Why games-based learning in the early years classroom?

Gross motor development: the Xbox Kinect console and games have huge potential for gross motor development in young children. Motor skills have consistently been identified as an area of concern in our community’s pre/post kindergarten screenings. Moving and manipulating in new ways with Xbox Kinect games is yet another tool to strengthen this deficient area in our kindergarten population.

Movement breaks: with attention spans of 5-10 minutes, young learners require lessons that incorporate movement breaks and bodily-kinesthetic intelligence. As they work together to navigate challenges within the game, children engage another intelligence and develop key social competencies.

Curricular connections: links to all subject areas are possible when games-based learning is implemented in a thoughtful and intentional manner. A game such as Fantastic Pets can address science and social studies outcomes (characteristics/needs of living things, the world around me, etc). 

Games-based learning expert Dr. Richard Van Eck from University of North Dakota recommends that students play the game, engage in further study of the content, then play the game some more. This cycle gives students many opportunities to activate, acquire, and apply new learning.

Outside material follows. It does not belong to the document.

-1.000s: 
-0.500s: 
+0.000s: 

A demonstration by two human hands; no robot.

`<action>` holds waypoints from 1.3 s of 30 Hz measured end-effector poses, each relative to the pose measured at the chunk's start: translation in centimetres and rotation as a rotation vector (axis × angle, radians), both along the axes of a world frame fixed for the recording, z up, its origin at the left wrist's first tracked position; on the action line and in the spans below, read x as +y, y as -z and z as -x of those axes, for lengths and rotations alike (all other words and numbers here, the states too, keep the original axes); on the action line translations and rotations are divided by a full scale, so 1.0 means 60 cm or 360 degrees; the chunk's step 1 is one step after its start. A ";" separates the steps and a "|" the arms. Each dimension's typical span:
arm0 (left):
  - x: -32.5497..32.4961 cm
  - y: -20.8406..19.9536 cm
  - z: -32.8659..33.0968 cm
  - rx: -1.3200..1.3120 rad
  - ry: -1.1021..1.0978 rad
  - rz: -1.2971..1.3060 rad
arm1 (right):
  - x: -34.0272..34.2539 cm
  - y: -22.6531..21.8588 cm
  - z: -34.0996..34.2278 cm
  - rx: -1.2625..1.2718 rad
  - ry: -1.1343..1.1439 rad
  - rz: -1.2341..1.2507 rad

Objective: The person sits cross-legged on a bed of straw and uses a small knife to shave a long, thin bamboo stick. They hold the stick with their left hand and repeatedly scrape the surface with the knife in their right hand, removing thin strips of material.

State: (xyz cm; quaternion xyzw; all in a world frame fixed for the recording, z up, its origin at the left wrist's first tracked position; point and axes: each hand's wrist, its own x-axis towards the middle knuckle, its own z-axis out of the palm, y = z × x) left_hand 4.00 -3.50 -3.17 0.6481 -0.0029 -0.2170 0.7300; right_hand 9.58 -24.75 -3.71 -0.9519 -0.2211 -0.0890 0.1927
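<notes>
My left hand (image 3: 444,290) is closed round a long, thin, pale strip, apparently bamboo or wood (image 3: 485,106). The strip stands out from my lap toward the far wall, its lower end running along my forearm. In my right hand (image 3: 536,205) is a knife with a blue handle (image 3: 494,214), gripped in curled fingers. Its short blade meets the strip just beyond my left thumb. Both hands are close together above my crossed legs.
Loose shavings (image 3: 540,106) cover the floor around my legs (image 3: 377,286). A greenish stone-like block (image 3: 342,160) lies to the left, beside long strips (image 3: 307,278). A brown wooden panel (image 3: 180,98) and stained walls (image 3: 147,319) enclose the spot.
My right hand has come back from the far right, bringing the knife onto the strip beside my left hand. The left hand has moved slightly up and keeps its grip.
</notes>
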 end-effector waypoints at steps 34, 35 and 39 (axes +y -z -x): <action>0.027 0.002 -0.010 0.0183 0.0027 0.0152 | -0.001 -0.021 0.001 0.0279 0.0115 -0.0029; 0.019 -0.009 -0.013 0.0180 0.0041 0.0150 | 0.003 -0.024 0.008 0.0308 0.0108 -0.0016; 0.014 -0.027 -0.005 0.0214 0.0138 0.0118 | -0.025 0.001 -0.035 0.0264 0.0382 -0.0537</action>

Here's an example of a science/sustainable living lesson based on the Xbox Kinect game, Once Upon a Monster, that I taught with my colleague Leah Obach.

Tips for Teachers
-develop digital citizenship in your students as a part of games-based learning. It’s never too early!
-overwhelmed by the huge variety of games? Search online for the game title followed by walk through/cheat to see what the game looks like and how it’s played.
-no time to run a gaming centre while monitoring 20 other students? Train older students as experts. Mentoring younger students builds confidence and skills in them too.